How Do Humans Learn?
Understand how humans learn from experience and data and how making errors is important for learning.
Machine vs. human
We have just seen how a simple rule-based computer program involving if-else comparison statements cannot make sense of complex visual data such as images. While computers can process any amount of data and perform some basic operations on it, these programs are unable to infer any meaning out of visual data.
The human brain, where all learning takes place, effortlessly understands data received through the eyes as images. It is also able to meaningfully identify areas in the image and assign them appropriate names and labels. For example, try to identify a snail, a monkey, a butterfly, a cat, and a ladybug in the image below. Click these objects to reveal their labels:
We have seen that while identifying the objects of interest in an image is difficult for a computer, this very same task is easy for humans.
Brainy humans
Our brains can see the data received from our eyes and “interpret” this into meaningful boundaries of objects. This ability of humans is called vision, and it is a dominant part of human learning. It is also the hardest of all tasks for a computer. It also lets us appreciate what human brains are capable of.
Humans are “inquisitive” beings. We have a deep urge to know and to name each new concept that we can see or experience. Initially, we often need supervision in recognizing a new object and naming it. However, with experience or after having seen some instances and variants of the same concept many times, the human brain is able to retain the representation of the concept. Based on this general representation of the object, we are able to recognize variants of the same object. We make mistakes all our lives. We just hope we make less and less of them as we grow in our experience and conception of the object. We learn.
What is important to note here is that humans store a representation of the object and its features in their brains, not the exact details of the object.

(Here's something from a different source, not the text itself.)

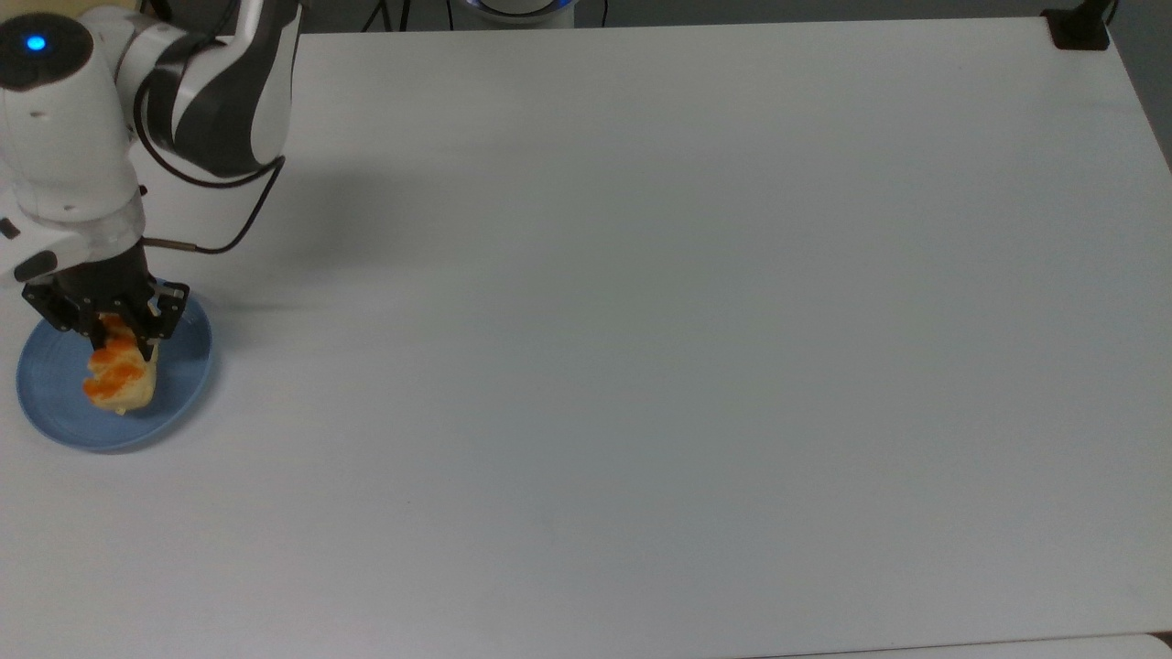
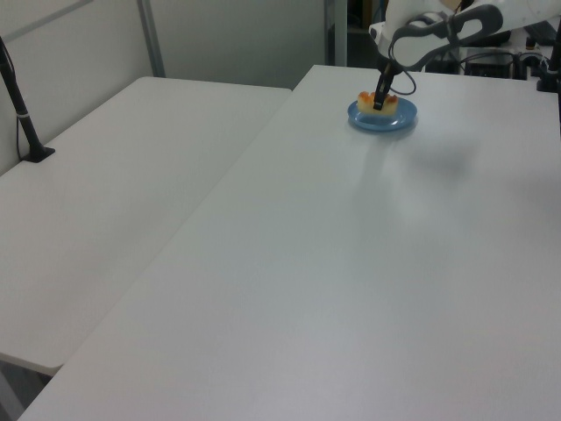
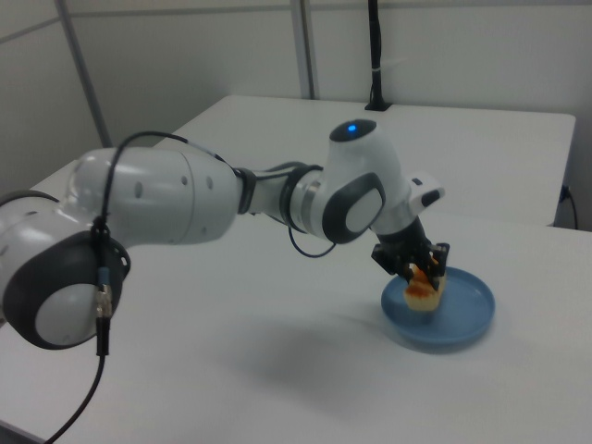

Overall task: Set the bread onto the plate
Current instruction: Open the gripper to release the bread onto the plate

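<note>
My gripper (image 1: 117, 346) is closed on the bread (image 1: 119, 377), fingers clamped on its upper end in the top view. Same grip in the right view: gripper (image 3: 418, 274) on top of the bread (image 3: 424, 289), and in the left view: gripper (image 2: 379, 103) over the bread (image 2: 379, 101).

Bread sits inside the light-blue plate (image 1: 179, 380). In the right view its lower end looks down at the plate (image 3: 467, 319) floor; can't tell if it's touching or just above. The loaf is pale beige with orange glaze on top and runs lengthwise from my fingers toward the plate's near rim in the top view.

Plate is on the white desk (image 1: 641, 366), close to the top view's left edge, roughly midway along that edge. In the left view the plate (image 2: 396, 121) is at the desk's far end.

My arm (image 1: 82, 146) comes in over the desk's top-left corner in the top view, blue light on the joint, black cable looping off the wrist. In the right view the arm (image 3: 185, 208) reaches across from the right view's left.

A second white table (image 2: 114, 175) butts against the desk on the left view's left, with a black post (image 2: 22, 105) standing on it.
</note>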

We know the general conception of a cat; we retain a representation of catness in our brains, not precise instances of all the cats we have seen.
Let’s train how to spiral
Let’s understand how humans learn from observing and looking at multiple examples of the same concept. We’ll continue with the example of spiral galaxies. You are looking at the galaxy images and labeling each of these with the type of galaxy. We are interested in learning only the concept of spiral galaxies. So the images of spiral galaxies are labeled as “Spiral.” All other types of galaxies are marked as “Not Spiral.” When we are learning, we have a trusted elder or a supervisor with us who can point out the object as well as its name to us. It is up to us to learn the association. Click the images in the grid below and let the supervisor teach you the concept:
Our learning gets tested often
Closely look at the images above. Each image is labeled by its type. Try to figure out why some galaxies are labeled as “Spiral” and others as “Not Spiral.” Once you feel confident that you have mastered this, you can try your hands on the given task. You have been assigned the task of labeling a fresh batch of galaxy images from the James Webb telescope. Let’s see how many of these you can correctly identify:
If you make a mistake, the universe will give you its feedback in red.
Humans generalize their learning
These were a different set of images that were shown to you in the training phase, yet you managed to classify most of them correctly. You have done a good job! Did you notice how you were able to correctly label the new images even though you saw them for the first time? Can you figure out how that happened? Well, you looked at some galaxy images and also their names/labels.
Let’s look at some features or characteristics of those spiral galaxy images you might have retained in your mind. These images helped you learn the general concept of spirals rather than rote-learning the specific images shown to you.
Feature | Description |
Spiral Arms | The most distinctive feature of spiral galaxies is their spiral arms, which extend from the central bulge outward. |
Central Bulge | At the center of a spiral galaxy is a dense, spherical structure known as the central bulge. |
Disk Structure | The galaxy's spiral arms and the central bulge are embedded in a flat, rotating disk. |
Halo | Surrounding the disk and central bulge is a spherical halo |
Rotation | Spiral galaxies rotate, with the stars in the disk moving in orbits around the galactic center. |
Most likely, this is the representation of the spiral galaxies that your brain learned from the galaxy data.
Even though you don’t remember the exact details of the individual images down to the individual pixels, you were able to retain the key features of the spiral galaxies.
Every mistake is a learning moment
So far, so good. We have seen that our brain is able to retain important features of the images and use this to identify objects around us and classify them with already-learned names.
To err is human.
However, just as we have seen in the previous example, sometimes we make mistakes and incorrectly identify specific objects. When this happens, it means our concept isn’t complete and has some gaps in it. We have to then update our learned representation of the general concept. The human mind has the ability to update its understanding by taking in feedback from the errors that it makes in perceiving and understanding objects. Click the “Next" button to walk through the learning process pipeline:
Can machines learn from the way humans learn?
Let’s review what we have learned so far about how humans learn, using a flowchart as an illustration.
We can call this a human learning pipeline. The whole point of this detour was to go back to our simple computers and figure out what essential changes need to be made so that they can emulate human learning. That is what machine learning scholars do. They study natural phenomena that display intelligence and learning and design algorithms and computational models inspired by nature.